Miles, Josephine (Vol. 1)

Miles, Josephine 1911–

American poet and scholar. (See also Contemporary Authors, Vols. 1-4, rev. ed.)

In Josephine Miles's poems some overspecialized sensitivity and ability come to a cautionary end: mostly because Miss Miles asks surprisingly little of herself, and seems to feel that the world and poetry ask even less. Each of the poems in Local Measures—an acute title—fits conveniently on a single page: the poem is not the worked-out, required, sometimes lengthy expression of a subject that is trying to realize itself through Miss Miles, but only one more product of the Miles method for turning out Miles poems. These seem easily different from anybody else's poems, but hardly distinguishable from one another; their language, tone, and mechanism of effect have a relishingly idiosyncratic and monotonous regularity, as if they were the diary some impressionable but unimpassioned monomaniac had year by year been engraving on the side of a knitting-needle. Miss Miles specializes in the sly, dry, minimal observation. The poems are full of the conversational elegance of understatement, of a carefully awkward and mannered charm. Everything is just a little off; is, always, the precisely unexpected: so that after a while it becomes the expected, and the repetitions of words, the omissions of words or phrases required by ordinary syntax, the little voluntary tricks of technique seem as automatic as the emotions or ideas they accompany.

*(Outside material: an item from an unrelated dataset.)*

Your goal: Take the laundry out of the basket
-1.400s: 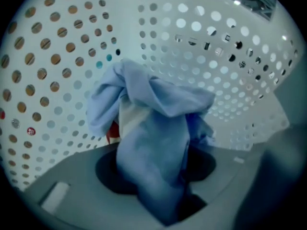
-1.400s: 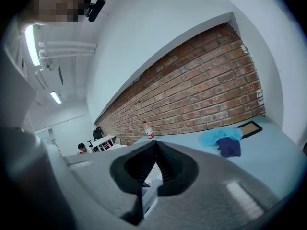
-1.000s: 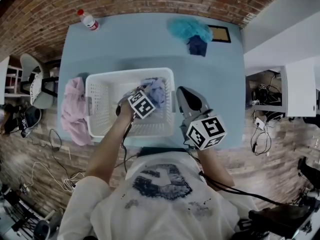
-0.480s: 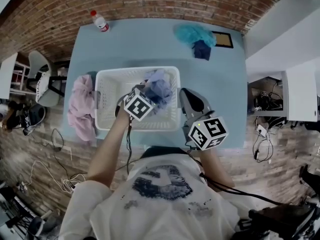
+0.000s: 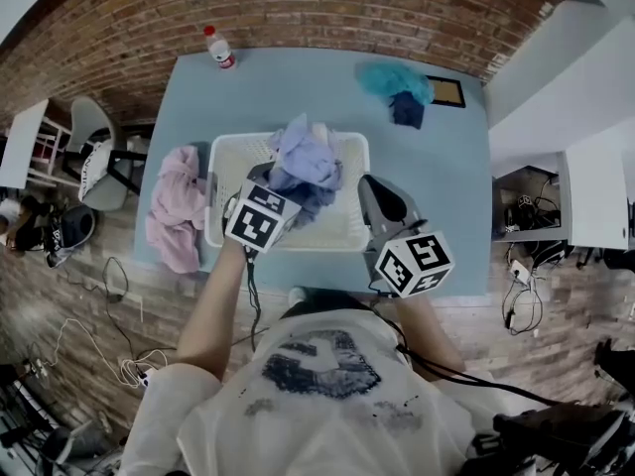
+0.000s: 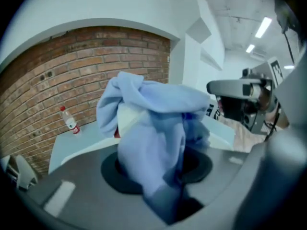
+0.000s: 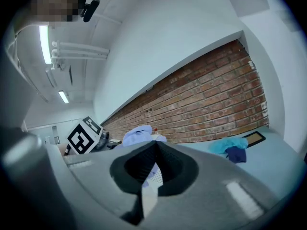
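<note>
A white laundry basket (image 5: 332, 244) stands on the light-blue table (image 5: 298, 87). My left gripper (image 5: 278, 181) is shut on a light-blue garment (image 5: 303, 159) and holds it bunched above the basket. In the left gripper view the garment (image 6: 153, 123) hangs over the left gripper (image 6: 160, 169) and hides its tips. My right gripper (image 5: 372, 184) hovers by the basket's right rim, apart from the cloth. The right gripper (image 7: 154, 145) has its jaws together with nothing between them, and the lifted garment (image 7: 139, 134) shows beyond them.
A pink garment (image 5: 177, 221) lies over the table's left edge. At the far right lie a teal cloth (image 5: 395, 80), a dark-blue cloth (image 5: 408, 109) and a dark frame (image 5: 447, 91). A bottle (image 5: 219, 48) stands at the far left corner. A chair (image 5: 94, 157) stands left of the table.
My left gripper has risen with the light-blue garment, pulling it up out of the basket. The right gripper has shifted slightly beside the basket and stays shut.
</note>
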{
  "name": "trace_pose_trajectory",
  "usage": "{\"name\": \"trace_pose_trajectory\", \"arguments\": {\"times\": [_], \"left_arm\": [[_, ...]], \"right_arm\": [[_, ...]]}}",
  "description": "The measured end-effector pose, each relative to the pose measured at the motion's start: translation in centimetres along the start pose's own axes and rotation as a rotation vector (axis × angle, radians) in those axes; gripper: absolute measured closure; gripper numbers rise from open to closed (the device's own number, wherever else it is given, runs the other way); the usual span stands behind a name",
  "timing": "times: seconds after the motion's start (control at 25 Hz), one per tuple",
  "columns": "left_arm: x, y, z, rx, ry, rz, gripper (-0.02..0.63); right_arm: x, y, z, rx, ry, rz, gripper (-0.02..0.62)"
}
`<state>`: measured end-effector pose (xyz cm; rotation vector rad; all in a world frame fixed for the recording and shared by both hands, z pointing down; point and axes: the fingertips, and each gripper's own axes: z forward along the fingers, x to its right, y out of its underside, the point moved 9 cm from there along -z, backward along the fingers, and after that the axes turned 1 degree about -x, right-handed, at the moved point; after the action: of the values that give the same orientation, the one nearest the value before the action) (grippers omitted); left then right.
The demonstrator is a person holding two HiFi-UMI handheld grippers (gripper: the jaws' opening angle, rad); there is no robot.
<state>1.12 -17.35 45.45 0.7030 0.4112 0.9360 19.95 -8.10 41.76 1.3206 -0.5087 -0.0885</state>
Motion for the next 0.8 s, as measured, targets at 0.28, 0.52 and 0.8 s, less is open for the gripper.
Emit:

Randall Jarrell, in his Poetry and the Age (© 1953 by Randall Jarrell; reprinted by permission of Alfred A. Knopf, Inc.), Knopf-Vintage, 1953, p. 200.

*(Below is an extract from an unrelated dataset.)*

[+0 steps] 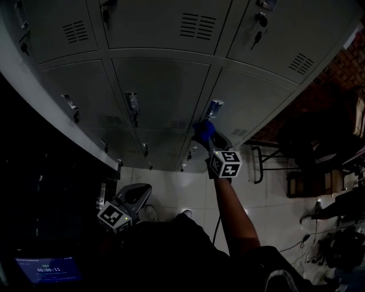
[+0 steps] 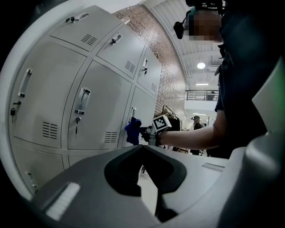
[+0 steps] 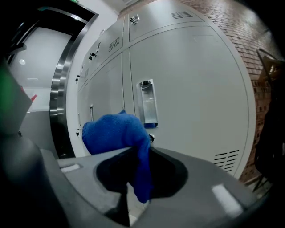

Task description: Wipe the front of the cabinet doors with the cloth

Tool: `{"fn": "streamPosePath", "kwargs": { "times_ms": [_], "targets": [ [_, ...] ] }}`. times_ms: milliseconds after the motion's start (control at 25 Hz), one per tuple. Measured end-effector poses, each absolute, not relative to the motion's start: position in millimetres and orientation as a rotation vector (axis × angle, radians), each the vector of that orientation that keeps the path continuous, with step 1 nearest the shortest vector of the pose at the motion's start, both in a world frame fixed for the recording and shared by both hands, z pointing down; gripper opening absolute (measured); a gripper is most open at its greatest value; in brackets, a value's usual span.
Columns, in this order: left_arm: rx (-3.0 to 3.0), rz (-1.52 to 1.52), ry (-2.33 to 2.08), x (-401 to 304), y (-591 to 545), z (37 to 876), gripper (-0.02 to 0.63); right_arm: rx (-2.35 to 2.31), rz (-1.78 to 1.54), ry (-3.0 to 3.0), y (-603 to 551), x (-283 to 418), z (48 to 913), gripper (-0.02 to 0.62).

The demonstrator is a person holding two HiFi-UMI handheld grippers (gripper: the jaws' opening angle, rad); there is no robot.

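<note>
Right gripper (image 3: 133, 176) gripped the blue cloth (image 3: 116, 131). Your right arm (image 1: 234, 217) stretched straight out and held the cloth at the grey locker door (image 3: 196, 89), just beside its recessed handle (image 3: 147, 103); contact can't be told. Left gripper (image 2: 149, 178) sat low by your body, jaws pressed together, nothing between them, aimed toward the lockers. Every locker door was closed, contents hidden.

Dark short-sleeved top (image 2: 249, 67) at right of the left gripper view, black head camera (image 2: 201, 4) at its top edge, grey moulded left gripper (image 1: 137, 195) and right gripper (image 1: 206, 137), each with a white cube (image 1: 226, 163) of black square markers, thin dark cable (image 1: 217, 228) at lower centre of the head view.
</note>
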State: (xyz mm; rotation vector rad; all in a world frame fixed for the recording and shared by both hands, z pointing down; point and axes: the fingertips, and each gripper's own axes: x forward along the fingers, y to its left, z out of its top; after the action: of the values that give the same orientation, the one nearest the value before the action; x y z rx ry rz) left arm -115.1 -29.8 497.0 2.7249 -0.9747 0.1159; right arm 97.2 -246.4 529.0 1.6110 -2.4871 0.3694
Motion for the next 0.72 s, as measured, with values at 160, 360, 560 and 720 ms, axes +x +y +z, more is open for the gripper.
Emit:
{"fn": "streamPosePath", "kwargs": {
  "times_ms": [160, 360, 560, 720],
  "targets": [
    [2.719, 0.114, -1.000, -118, -32, 494, 0.000, 1.578, 0.296, -2.484, -248, 99, 529, 0.069],
    [2.710, 0.120, -1.024, -117, -33, 495, 0.000, 1.556, 0.330, -2.521, -246, 104, 530, 0.069],
    [2.708, 0.127, -1.029, -108, -40, 495, 0.000, 1.563, 0.356, -2.569, -248, 114, 527, 0.069],
    [2.715, 0.126, -1.013, -95, -46, 495, 0.000, 1.592, 0.374, -2.560, -254, 129, 528, 0.069]
  ]
}}
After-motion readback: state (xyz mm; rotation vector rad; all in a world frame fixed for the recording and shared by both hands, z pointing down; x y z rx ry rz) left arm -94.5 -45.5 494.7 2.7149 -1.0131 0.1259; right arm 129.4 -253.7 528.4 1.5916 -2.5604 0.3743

[After] reading Miss Miles, I find … that all my standards, never very strictly defined, have been upset, so that I am not exactly sure what I like and what I don't…. I came to believe what Miss Miles says, and believe it in a way that also includes a large measure of admiration for the gentle assurance with which she deals with her material. If there is such a thing as making a cardinal virtue out of deliberately letting alone larger subjects in favor of smaller ones, Miss Miles has made a modest and authentic triumph of it, and any reader who is at all alive will be enriched by her quick, penetrating looks from the odd angles of hidden corners.

James Dickey, "Josephine Miles," in his Babel to Byzantium (reprinted with the permission of Farrar, Straus & Giroux, Inc.; © 1956, 1957, 1958, 1959, 1960, 1961, 1962, 1963, 1964, 1965, 1966, 1967, 1968 by James Dickey), Farrar, Straus, 1968, p. 146.